### What to do
Copy, from the material below, each line that contains the word "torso".
*** Opening of Record extracts ***
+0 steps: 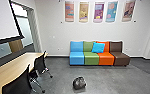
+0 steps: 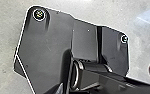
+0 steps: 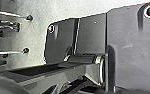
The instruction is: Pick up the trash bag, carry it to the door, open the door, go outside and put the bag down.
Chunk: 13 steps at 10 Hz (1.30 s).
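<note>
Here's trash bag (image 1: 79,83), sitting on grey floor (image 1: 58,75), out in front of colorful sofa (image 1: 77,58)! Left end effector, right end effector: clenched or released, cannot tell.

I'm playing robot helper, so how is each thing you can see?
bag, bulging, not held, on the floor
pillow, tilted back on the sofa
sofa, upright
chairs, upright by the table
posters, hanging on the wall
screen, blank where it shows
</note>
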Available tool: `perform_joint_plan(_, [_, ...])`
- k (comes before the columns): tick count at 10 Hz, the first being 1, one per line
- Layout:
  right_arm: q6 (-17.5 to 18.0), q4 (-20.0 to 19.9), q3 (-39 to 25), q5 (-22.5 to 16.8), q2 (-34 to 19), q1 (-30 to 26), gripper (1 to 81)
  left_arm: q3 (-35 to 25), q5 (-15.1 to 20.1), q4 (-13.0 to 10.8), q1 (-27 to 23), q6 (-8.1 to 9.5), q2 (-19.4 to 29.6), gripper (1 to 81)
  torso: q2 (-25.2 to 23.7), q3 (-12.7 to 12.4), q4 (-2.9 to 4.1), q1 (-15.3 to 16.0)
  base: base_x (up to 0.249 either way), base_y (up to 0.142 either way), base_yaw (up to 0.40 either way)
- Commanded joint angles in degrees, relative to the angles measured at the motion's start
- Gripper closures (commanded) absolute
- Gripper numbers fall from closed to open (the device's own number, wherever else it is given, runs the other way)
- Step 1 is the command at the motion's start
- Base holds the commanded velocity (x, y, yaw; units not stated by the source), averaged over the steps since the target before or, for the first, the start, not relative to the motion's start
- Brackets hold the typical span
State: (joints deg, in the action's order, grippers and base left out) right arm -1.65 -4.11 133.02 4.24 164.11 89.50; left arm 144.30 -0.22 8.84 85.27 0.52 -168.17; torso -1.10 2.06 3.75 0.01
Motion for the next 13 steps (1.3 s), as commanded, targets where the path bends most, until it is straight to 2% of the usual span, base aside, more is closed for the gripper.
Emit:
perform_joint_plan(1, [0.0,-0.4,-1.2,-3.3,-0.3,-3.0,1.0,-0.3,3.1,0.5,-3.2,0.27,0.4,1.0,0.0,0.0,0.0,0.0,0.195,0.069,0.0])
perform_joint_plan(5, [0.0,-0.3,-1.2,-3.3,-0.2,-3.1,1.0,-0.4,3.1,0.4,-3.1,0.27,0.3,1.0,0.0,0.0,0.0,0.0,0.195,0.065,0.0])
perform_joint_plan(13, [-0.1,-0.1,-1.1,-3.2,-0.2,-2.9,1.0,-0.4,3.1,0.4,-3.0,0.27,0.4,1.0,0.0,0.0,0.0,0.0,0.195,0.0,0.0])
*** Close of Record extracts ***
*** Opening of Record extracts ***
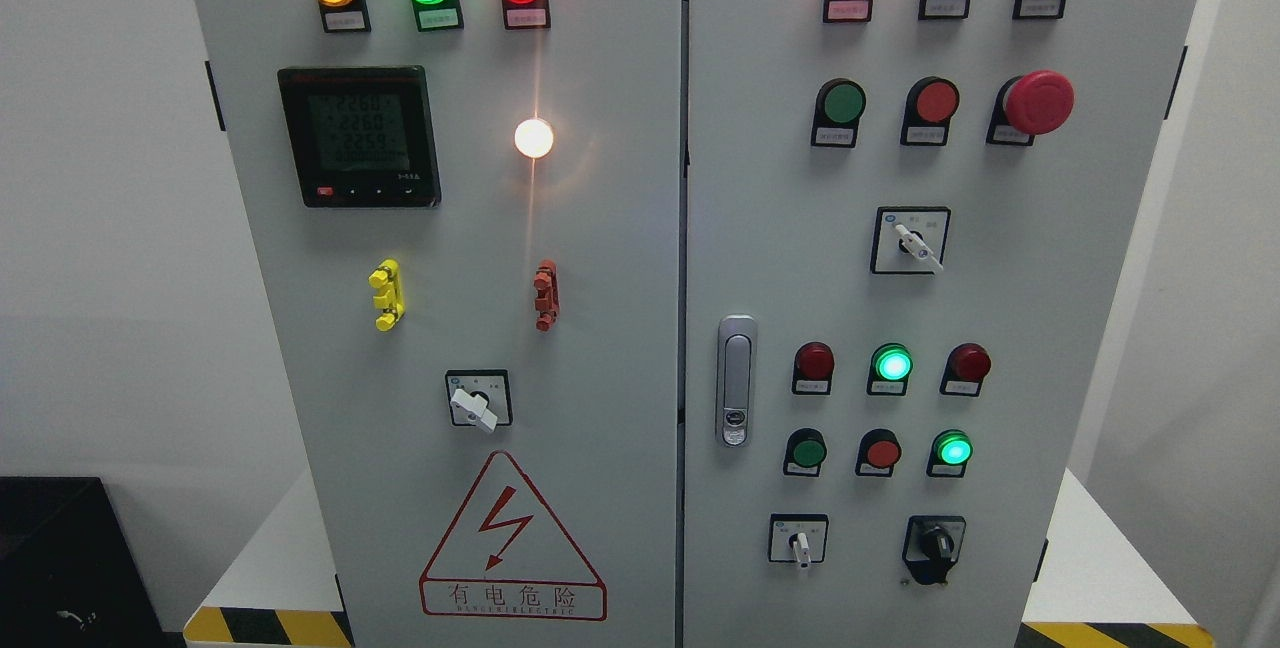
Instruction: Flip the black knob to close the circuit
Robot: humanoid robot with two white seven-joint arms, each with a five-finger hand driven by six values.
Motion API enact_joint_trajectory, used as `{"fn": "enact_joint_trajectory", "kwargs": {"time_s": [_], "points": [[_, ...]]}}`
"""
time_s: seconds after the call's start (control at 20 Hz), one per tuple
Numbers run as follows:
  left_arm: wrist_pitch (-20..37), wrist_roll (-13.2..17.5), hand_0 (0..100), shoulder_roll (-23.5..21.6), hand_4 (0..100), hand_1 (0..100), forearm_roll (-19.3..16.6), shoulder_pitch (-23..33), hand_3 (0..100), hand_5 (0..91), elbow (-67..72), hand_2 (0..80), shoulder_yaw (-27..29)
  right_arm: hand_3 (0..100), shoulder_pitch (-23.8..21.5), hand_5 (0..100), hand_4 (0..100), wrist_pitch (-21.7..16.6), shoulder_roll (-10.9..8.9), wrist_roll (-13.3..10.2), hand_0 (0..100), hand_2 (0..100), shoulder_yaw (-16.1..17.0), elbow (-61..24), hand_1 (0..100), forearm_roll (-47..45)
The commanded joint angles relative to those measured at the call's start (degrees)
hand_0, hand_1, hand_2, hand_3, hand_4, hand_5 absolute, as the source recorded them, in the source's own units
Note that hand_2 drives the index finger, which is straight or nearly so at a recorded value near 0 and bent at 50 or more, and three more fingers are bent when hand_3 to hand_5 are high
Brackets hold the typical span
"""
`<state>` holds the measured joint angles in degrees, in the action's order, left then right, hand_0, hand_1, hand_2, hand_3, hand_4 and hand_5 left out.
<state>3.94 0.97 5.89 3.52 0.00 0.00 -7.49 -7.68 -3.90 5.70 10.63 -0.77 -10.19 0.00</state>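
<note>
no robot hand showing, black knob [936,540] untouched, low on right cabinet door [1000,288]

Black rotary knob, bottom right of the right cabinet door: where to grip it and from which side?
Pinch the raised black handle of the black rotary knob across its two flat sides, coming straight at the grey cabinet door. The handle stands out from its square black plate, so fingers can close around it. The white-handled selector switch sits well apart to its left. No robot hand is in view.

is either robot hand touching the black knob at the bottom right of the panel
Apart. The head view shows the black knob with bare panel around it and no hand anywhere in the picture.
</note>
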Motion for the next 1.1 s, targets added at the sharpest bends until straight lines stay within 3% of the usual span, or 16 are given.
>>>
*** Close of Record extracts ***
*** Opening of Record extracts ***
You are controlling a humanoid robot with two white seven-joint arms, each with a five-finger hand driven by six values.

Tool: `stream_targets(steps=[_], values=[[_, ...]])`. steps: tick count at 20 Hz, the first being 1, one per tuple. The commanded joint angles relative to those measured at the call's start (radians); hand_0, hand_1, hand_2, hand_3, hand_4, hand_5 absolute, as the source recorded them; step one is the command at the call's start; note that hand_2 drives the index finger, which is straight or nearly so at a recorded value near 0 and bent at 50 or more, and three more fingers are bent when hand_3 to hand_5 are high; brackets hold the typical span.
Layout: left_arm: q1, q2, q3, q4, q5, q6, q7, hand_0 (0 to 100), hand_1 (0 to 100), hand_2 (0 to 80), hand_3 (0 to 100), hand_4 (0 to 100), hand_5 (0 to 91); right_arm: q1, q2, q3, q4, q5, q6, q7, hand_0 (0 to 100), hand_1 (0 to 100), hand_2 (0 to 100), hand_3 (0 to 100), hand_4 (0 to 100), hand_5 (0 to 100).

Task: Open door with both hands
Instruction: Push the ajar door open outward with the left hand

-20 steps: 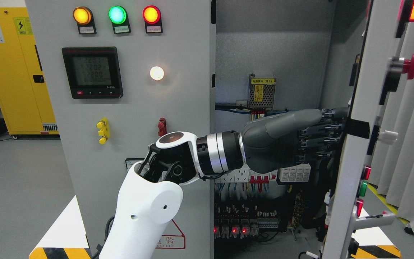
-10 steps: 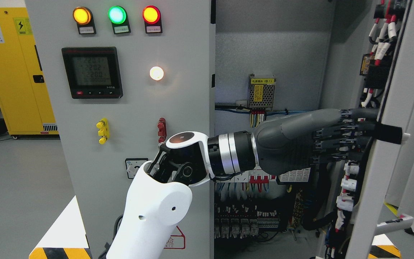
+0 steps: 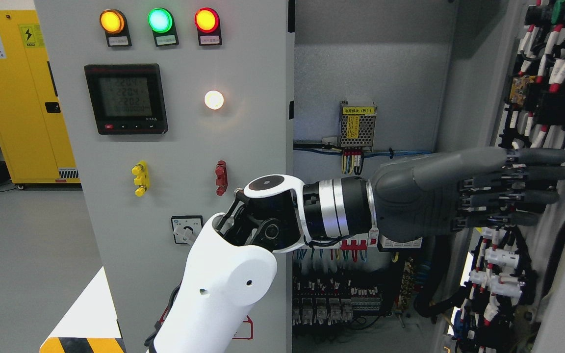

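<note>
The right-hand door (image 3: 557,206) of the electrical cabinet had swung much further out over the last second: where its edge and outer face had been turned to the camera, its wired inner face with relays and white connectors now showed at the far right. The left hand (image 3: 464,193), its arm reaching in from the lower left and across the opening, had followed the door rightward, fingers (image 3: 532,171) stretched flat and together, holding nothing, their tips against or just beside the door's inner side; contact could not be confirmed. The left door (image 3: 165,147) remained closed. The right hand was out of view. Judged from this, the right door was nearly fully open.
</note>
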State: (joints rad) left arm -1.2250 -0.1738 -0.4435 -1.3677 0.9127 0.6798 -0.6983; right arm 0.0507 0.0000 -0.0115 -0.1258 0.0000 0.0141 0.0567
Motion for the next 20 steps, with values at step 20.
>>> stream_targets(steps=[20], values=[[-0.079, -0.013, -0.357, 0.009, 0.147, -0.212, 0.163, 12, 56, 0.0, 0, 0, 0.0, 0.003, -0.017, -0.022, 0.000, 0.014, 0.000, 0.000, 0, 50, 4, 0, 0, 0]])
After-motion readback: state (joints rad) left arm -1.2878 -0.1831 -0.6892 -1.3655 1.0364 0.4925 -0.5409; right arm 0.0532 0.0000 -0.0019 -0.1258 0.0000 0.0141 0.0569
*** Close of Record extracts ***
### Answer to the exercise
  torso: q2 (-25.2 to 23.7), q3 (-12.7 to 12.4), q4 (-2.9 to 4.1), q1 (-15.3 to 16.0)
State: (joints deg, in the action's order, grippers and base left out) right arm -1.65 -4.11 133.02 4.24 164.11 89.50; left arm 144.30 -0.22 8.84 85.27 0.52 -168.17; torso -1.10 2.06 3.75 0.01

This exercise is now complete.